キュレーターの宮澤さん(左)と広報担当の海老沢さん
主な来館者の男女比は3:7、なかでも中高年の女性が多いというが、渋谷という土地柄、展示によっては10〜20代の若者も多いそうだ。とりわけ「スーパーエッシャー展」は若者に人気で、来館者がブログなどで紹介するケースも多く、それを見た若者が輪をかけて集まるという現象が起こった。「若い人たちは、美術館に敷居の高さを感じていることも少なくありません。そういう方々にもアートを身近に感じていただくために、企画の切り口を工夫するとともに、『ミュージアム・ギャザリング』をはじめとした取り組みを続けています」と、海老沢さん。

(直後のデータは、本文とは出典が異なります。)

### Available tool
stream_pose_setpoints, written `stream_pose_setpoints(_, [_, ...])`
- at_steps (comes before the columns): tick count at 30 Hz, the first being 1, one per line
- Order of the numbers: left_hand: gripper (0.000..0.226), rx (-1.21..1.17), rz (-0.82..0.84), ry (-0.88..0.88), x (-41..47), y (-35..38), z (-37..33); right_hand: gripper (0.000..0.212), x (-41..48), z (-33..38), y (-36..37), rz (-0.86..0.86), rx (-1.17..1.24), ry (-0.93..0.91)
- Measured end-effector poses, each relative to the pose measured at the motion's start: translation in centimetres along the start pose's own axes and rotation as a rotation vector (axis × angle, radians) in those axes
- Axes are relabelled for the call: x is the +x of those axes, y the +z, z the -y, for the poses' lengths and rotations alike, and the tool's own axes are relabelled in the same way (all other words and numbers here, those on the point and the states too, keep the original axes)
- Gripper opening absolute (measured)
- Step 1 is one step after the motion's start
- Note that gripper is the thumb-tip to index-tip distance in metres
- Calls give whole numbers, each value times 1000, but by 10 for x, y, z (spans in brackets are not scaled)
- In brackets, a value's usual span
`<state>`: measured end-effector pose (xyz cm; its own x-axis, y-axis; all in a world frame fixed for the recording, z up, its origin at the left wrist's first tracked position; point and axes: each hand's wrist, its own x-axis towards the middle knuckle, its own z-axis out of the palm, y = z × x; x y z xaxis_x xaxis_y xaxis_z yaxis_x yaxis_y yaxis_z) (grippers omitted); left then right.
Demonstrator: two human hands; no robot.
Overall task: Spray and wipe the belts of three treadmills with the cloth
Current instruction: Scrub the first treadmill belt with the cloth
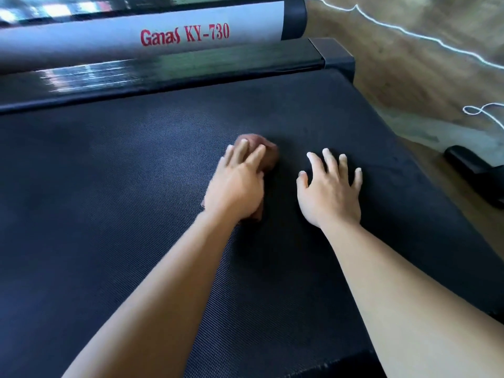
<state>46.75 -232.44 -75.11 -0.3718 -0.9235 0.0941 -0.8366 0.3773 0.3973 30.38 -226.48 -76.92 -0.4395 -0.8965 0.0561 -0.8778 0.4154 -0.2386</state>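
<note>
The belt [109, 186] fills most of the head view, dark and finely textured. Near its middle lies the cloth [268, 151], a brown bunched wad. The left hand [237, 184] lies flat on top of it, fingers straight and slightly apart, pressing it down onto the belt. Cloth shows beyond the fingertips and again under the heel of the hand. The picture is a little blurred there, so I cannot tell how the thumb lies.

The right hand [331, 192] is just beside it, apart from the cloth, fingers spread wide and fingertips touching the belt; it holds nothing. Both bare forearms reach in from the lower edge.

Along the far side of the belt runs a glossy black rail [163, 75] ending in a matt cap [338, 57]. Behind it is a grey cover [109, 42] lettered "Ganas KY-730" in red.

To the right is the floor [409, 64], with a white cord [403, 30] trailing across it and looping near the edge. A black part [474, 170] lies on the floor near the belt's right side; what it is I cannot tell.
</note>
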Motion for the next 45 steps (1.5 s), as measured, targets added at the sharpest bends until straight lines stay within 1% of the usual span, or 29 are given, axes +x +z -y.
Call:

ミュージアム・ギャザリングとは、美術作品の“楽しみ方”を紹介するためのプロジェクトで、BunkamuraのHP上で公開されている。その特徴は、美術の専門家が解説するのではなく、あえて専門外の人たちに展覧会の感想や、その人なりの見方を語ってもらい、自由でユニークな美術展の楽しみ方を提案している点だ。たとえば、「ヴェネツィア絵画のきらめき」展ではオペラ歌手の中鉢聡さん、「プリンセスの輝き ティアラ展」(07年)では帽子専門店CA4LAの秋元信宏さんなど、展覧会ごとに1人のアーティストやクリエイターが作品について自由奔放に語っている。

「スーパーエッシャー展」でのワークショップ風景
さらに、渋谷エリアの専門学校の学生などと協同し、ワークショップも充実させている。海老沢さんは、「これまでは美術鑑賞に縁のなかった人でも、たとえば美術と他のものが結び付いたら関心が高まるかもしれない。若い人たちや渋谷の街とのつながりを強めるきっかけとして、さまざまなワークショップを企画しています」と、その目的を説明する。「スーパーエッシャー展」では、エッシャーの視点で渋谷の街を見るためにロモカメラで撮影する「Escher's eye workshop」、さらに日本デザイナー学院の学生に協力を依頼し、「親子でつくるエッシャーアニマル」というワークショップを開いた。「アートって自分の好きなように楽しむものなのか」、ザ・ミュージアムの展示やイベントは、そんな気楽な気持ちを抱かせてくれる。
もっと美術館が楽しくなる! 達人が勧める鑑賞法宮澤さんと海老沢さんのお二人が薦めるのが、「1点だけ自分の家に飾るとしたら、どれを選ぶか」という視点で鑑賞する方法。一般的な評価から離れ、自分の好みの作品が見つかるはずだと話す。「一緒に来館した人と発表し合うと、大概、選ぶ作品が異なり、個性が表れるのが楽しい」と海老沢さん。もう少し凝りたいときには、玄関や寝室、トイレなど、自宅の各スペースにぴったりの作品を探すのもおすすめ。「ザ・ミュージアムでは、比較的、家に飾るのに適した作風の画家を展示することが多いので、この方法で楽しむのには向いているはず」と、宮澤さんは話してくれた。